Asset Class – International Shares
Index – MSCI World accumulation index (AUD)
1 year return – 14.72% p.a.
5 year return – 12.30% p.a.

Comments
Global markets finished a volatile December quarter in positive territory on an unhedged basis assisted by the falling Australian dollar. The S&P 500 was up 4.4% and the Nikkei 225 gained 7.9% whilst FTSE 100 and European markets declined. The sharp fall in the oil price impacted the share prices of energy producers. There was, however, further evidence that the global economy is slowing. The US economy produced its fastest rate of quarterly economic growth since 2003 and employment data beat market expectations. China’s economic growth rate continued to slow down, approaching an annualised rate of 7%, as key manufacturing data continued to remain subdued.

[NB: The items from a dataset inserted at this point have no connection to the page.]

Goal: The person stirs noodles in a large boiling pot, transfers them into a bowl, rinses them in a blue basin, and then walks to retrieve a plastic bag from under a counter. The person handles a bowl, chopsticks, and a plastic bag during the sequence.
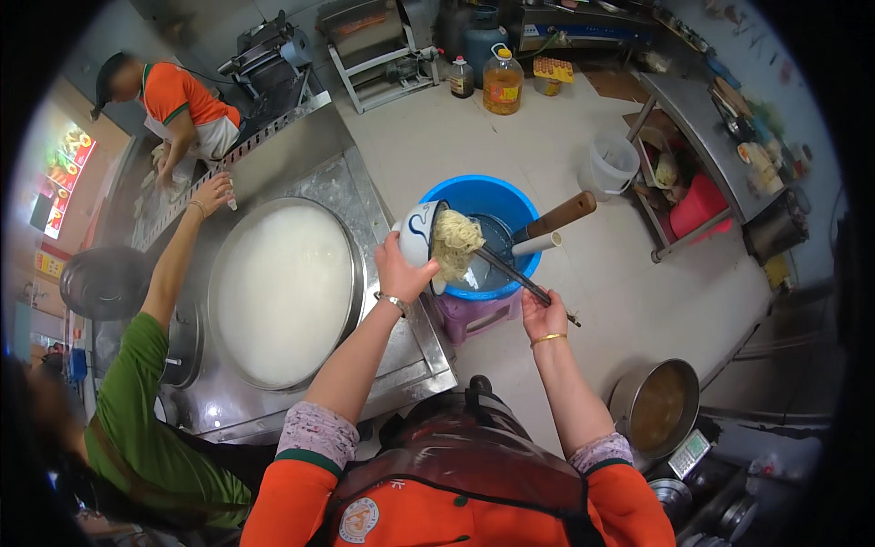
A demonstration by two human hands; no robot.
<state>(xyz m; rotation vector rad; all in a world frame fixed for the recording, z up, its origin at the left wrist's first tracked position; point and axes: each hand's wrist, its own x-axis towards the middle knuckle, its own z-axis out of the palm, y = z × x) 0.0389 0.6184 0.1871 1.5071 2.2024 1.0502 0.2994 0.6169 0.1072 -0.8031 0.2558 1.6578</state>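
Note:
My left hand [403, 270] grips a white bowl [414, 236] with a blue pattern, tilted on its side with its mouth to the right. Noodles [456, 239] bulge at the bowl's mouth. Dark chopsticks [513, 273] in my right hand [545, 313] reach to the noodles. Below them a blue plastic basin [485, 186] stands on a pink plastic stool [478, 318]; it holds liquid, a strainer with a wooden handle [557, 215] and a pale-handled utensil [536, 244]. Left of my left arm is a large round pot of whitish, cloudy liquid [280, 294].
A person in green [150, 431] reaches past the pot from the left. Another person [181, 102] works behind a metal partition. A metal pot of brown liquid [660, 407] is at lower right. A white bucket [608, 164] stands near a steel table [711, 137]; an oil jug [502, 82] is farther back.

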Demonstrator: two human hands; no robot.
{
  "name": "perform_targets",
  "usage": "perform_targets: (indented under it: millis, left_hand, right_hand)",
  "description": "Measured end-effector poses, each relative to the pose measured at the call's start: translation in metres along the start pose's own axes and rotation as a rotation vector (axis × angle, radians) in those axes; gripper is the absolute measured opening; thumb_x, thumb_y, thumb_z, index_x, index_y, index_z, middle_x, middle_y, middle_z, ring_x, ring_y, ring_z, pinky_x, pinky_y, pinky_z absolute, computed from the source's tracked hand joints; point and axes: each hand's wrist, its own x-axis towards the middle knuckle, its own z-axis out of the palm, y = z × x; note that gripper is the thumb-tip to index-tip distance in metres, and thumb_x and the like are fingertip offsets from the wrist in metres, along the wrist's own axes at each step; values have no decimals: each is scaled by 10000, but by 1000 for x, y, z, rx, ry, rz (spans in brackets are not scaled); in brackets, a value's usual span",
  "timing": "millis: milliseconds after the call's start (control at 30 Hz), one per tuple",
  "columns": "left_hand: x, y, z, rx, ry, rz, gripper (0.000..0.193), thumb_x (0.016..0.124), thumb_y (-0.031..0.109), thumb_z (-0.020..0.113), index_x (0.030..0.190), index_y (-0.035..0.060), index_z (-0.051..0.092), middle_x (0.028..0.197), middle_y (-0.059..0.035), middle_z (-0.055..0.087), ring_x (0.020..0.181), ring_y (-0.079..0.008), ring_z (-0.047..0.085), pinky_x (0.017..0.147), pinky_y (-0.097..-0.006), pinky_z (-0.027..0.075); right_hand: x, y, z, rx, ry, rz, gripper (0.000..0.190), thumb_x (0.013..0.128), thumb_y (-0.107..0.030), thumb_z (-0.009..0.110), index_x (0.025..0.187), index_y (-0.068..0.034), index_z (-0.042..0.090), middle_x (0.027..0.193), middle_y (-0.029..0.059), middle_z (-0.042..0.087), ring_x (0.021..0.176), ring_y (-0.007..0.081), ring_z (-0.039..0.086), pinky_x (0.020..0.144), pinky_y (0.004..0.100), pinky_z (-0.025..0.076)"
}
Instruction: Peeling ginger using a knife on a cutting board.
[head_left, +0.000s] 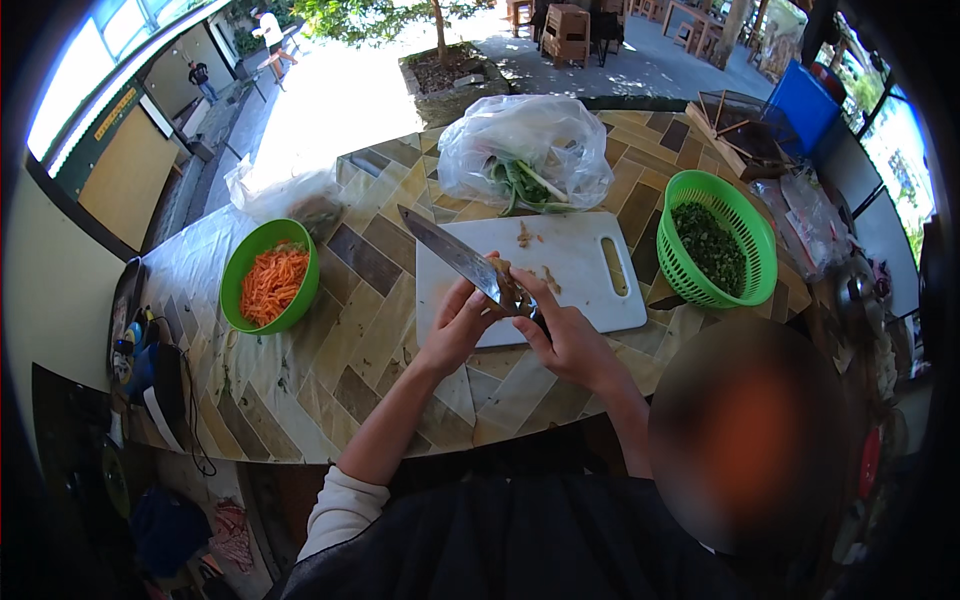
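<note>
My right hand grips the dark handle of a kitchen knife, whose broad blade points away and to the left. A brown, knobbly root, perhaps ginger, is pinched in my left hand, with the blade lying against it. Both hands are above the near part of a white plastic cutting board with a handle slot on its right side. Brown peelings lie on the board. Part of the root is hidden behind the blade and fingers.
Left stands a green bowl of shredded carrot; right, a green plastic colander of chopped greens. A clear plastic bag with leafy stalks lies behind the board on the tiled table. A blurred patch covers the lower right.
</note>
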Motion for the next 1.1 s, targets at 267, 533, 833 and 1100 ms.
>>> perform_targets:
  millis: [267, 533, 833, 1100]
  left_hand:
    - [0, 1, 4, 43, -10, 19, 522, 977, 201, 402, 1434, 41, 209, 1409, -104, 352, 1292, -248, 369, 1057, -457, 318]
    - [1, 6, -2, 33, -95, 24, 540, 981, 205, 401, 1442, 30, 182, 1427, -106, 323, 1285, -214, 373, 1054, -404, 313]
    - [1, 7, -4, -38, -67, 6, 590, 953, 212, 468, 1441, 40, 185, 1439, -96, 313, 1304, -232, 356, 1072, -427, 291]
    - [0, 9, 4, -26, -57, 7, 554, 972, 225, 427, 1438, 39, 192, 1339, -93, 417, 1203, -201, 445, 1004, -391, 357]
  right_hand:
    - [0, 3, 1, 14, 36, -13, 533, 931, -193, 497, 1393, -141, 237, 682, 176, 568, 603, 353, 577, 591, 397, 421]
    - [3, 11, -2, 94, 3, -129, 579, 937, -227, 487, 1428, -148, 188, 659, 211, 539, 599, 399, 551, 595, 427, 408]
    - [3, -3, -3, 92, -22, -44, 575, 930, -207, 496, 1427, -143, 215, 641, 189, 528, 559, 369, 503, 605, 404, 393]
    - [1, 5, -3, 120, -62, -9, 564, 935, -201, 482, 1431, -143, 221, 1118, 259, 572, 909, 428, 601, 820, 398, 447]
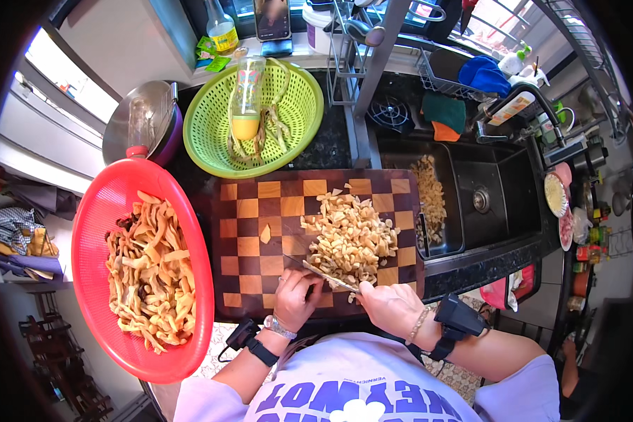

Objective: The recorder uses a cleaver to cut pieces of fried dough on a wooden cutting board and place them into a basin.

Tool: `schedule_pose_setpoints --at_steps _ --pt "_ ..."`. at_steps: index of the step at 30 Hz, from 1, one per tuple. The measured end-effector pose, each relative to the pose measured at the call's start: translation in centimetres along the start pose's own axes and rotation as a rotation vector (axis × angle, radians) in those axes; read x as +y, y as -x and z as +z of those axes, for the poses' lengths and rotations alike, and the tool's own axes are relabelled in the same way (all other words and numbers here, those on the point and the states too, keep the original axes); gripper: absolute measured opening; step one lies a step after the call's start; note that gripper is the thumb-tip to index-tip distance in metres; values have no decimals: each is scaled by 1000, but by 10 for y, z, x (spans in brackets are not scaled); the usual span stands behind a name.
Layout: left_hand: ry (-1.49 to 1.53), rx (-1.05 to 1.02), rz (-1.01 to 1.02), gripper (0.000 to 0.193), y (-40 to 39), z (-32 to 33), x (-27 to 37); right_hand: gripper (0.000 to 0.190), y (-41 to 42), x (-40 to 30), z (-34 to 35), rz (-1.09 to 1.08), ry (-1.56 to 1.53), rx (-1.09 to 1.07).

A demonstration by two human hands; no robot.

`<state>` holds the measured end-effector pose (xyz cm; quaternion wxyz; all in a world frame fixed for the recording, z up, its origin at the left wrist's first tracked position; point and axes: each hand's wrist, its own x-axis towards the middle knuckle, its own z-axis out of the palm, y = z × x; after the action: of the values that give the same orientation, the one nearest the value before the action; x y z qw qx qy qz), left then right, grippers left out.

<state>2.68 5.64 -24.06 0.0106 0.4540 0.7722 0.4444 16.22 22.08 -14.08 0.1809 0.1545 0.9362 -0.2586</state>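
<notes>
My right hand [393, 308] grips the handle of a kitchen knife [329, 277], its blade pointing up and left along the lower edge of a heap of chopped pale-brown pieces [348, 232], perhaps vegetable. Left of the blade, my left hand [296, 298] has its fingers curled near the knife; whether it holds a piece cannot be told. Both are over a checkered wooden cutting board [244, 207]. A single flat piece [265, 233] lies apart on the board's left part. Long uncut strips [153, 269] of similar colour fill a red plastic colander [200, 316] at the left.
Behind the board stands a green plastic basket [205, 137] with a bottle [248, 100] and dried-looking stalks. A metal pan [117, 118] is beyond the red colander. To the right is a black sink [498, 211], with more chopped pieces [431, 200] at its left side. A metal rack post [382, 58] rises behind.
</notes>
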Motion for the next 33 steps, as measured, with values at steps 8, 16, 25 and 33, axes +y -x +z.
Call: schedule_pose_setpoints --at_steps 8,16,25,33 --pt "41 8 16 17 -1 3 1 19 -37 -6 29 8 -26 102" --pt "-6 10 22 18 3 -2 -2 22 -6 -9 2 -5 -16 20" --pt "11 10 31 17 1 -1 2 26 -34 3 32 56 -90 103" --pt "-278 287 -207 27 -54 -26 -25 25 -1 5 -4 32 -40 140"
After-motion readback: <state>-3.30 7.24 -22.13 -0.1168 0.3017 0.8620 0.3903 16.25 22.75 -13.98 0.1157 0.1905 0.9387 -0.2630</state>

Asset Class – Fixed interest and cash
Index – Bloomberg AusBond Composite index (Previously called UBS Composite Bond All Maturities index)
1 year return – 9.81% p.a.
5 year return – 7.33% p.a.

Comments
The benchmark produced strong returns in the December quarter with Australian bond yields falling sharply in contrast to investment grade credit (having been a strong performer over the past few years). The global economy finished the calendar year with negative momentum amid commodity price concerns — oil, upcoming Greek elections and inflation expectations in Europe due to cyclical deflation. The US economy is proving resilient, and remains on a path to recovery. In Australia, while economic data was mixed, rebalancing the economy away from mining appears difficult.

Asset Class – Cash
Index – Bloomberg AusBond Bank Index 0+Y (previously called UBS Bank Bill index
1 year return – 2.69% p.a.
5 year return – 3.83% p.a.

Comments
Money market yields rose slightly in the December quarter despite increased market expectations for official interest rates to fall in the short term. The spread between bank bill yields and cash rates widened over the quarter.

High Yielding Internet Savings Accounts

Financial Institution and Interest Rate

ING Savings Maximiser – 4.00% p.a.

BankWest – Hero Saver – 4.00% p.a.

UBank – USaver Ultra – 3.77% p.a.

St George – Maxi Saver – 3.45% p.a.

Westpac – ESaver – 3.26% p.a.

ANZ – Online Saver – 3.25% p.a.

Rates sourced from RateCity.com.au and are subject to conditions and change. Rates are correct as at 20/02/2015.